Eu via tudo isso e tudo isso me parecia cinza, eu pensava, isso também está dentro de mim, enquanto eu caminho soturno pelos bares e avenidas, respiro, transbordo cambaleante pela superficialidade das coisas.

sábado, julho 7

Quando eu te contei sobre os segredos da juventude

(e o primeiro ou único amor a que temos direito)


"Como eu posso te dizer? É difícil.
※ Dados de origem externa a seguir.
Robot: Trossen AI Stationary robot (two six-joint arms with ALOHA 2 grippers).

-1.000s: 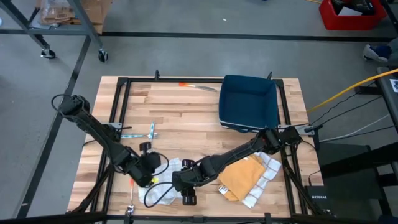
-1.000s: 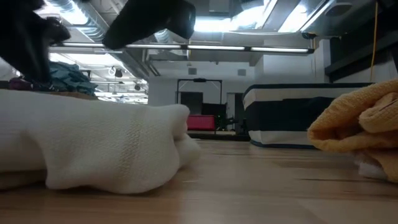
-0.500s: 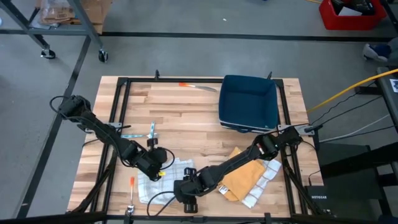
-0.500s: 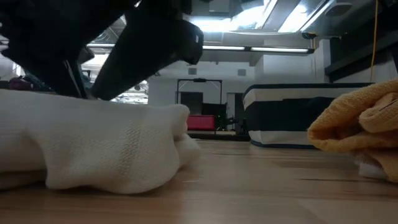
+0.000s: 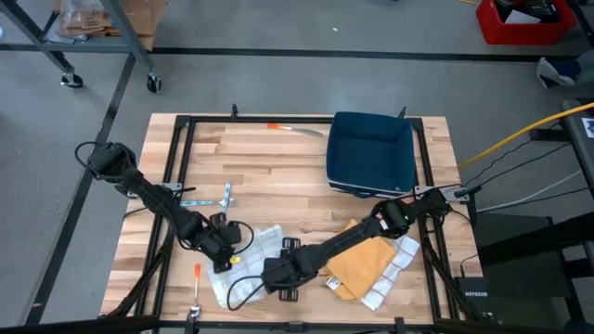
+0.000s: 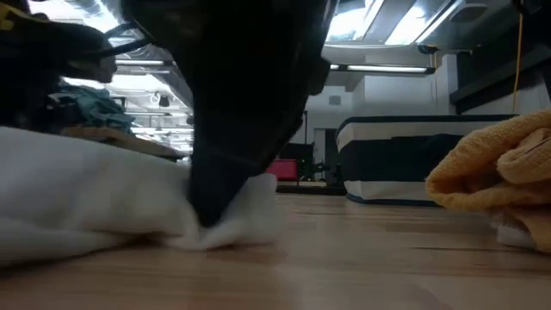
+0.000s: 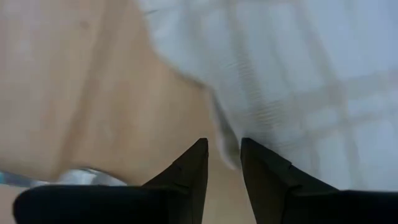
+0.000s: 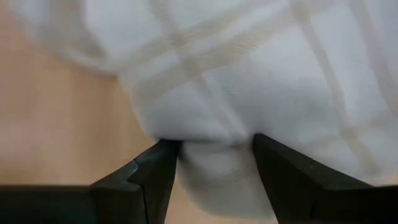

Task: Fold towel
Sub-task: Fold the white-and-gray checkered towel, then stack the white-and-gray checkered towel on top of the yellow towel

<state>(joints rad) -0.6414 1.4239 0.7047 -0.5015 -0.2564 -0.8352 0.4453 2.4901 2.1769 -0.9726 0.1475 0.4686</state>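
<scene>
Both arms have shifted over the last second: the right arm has swung back from the front edge onto the cloth, and the left has drawn in from the towel's far side to its left edge.

Everything sits on the wooden bench (image 5: 278, 167). Largest on it is the dark blue bin (image 5: 371, 153) at the back right. Forward of that, near the front right corner, lies a yellow cloth (image 5: 364, 263) on top of another pale checked cloth (image 5: 394, 269), both well apart from the work. The white towel (image 5: 249, 269), the piece to be folded, lies crumpled near the front edge, left of centre, with a bunched flap rather than a flat layer.

The right gripper (image 5: 283, 272) is down on the towel's right side with its fingers spread wide and a ridge of fabric bulging between them; they have not closed on it. The left gripper (image 5: 221, 252) is at the towel's left edge, jaws nearly together with only a narrow slot, and a thin edge of cloth appears to run into that slot, though whether it is truly pinched I cannot tell.

Smallest are a blue-handled tool (image 5: 212, 197) at the left and an orange-handled one (image 5: 197, 275) beside the towel.

Risks, as I judge them: the right fingers may close on several layers at once, locking the bunch in, and the left's shallow hold could slip as the cloth is lifted.
</scene>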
Tudo é sempre muito difícil pra mim. E pra piorar eu sou pessimista, perdi a fé nos dias, as músicas entram dentro de mim, me perfuram, eu não sei,   sinto nas veias toda a tristeza como um aviso prévio de toda a confusão que virá. Porque ela sempre virá, você sabia disso, meu amor? Você já sentiu isso? Não interessa se acordei bem, se respiro normalmente ou se tive um sonho perverso na noite anterior, não importa o calendário, o rádio desligado encima da geladeira ou a porta que eu esqueço de trancar. As coisas simplesmente acontecem muito depressa e eu não tenho forças, ou até tenho mais não quero mover um só palmo para impedir que tudo isso aconteça. Eu acho que no fundo, eu não passo de uma expectadora, sabe? Da vida, das relações, dos sentidos apurados, dos amores que eu deixei passar. Acho que eu não quero ser feliz. É isso."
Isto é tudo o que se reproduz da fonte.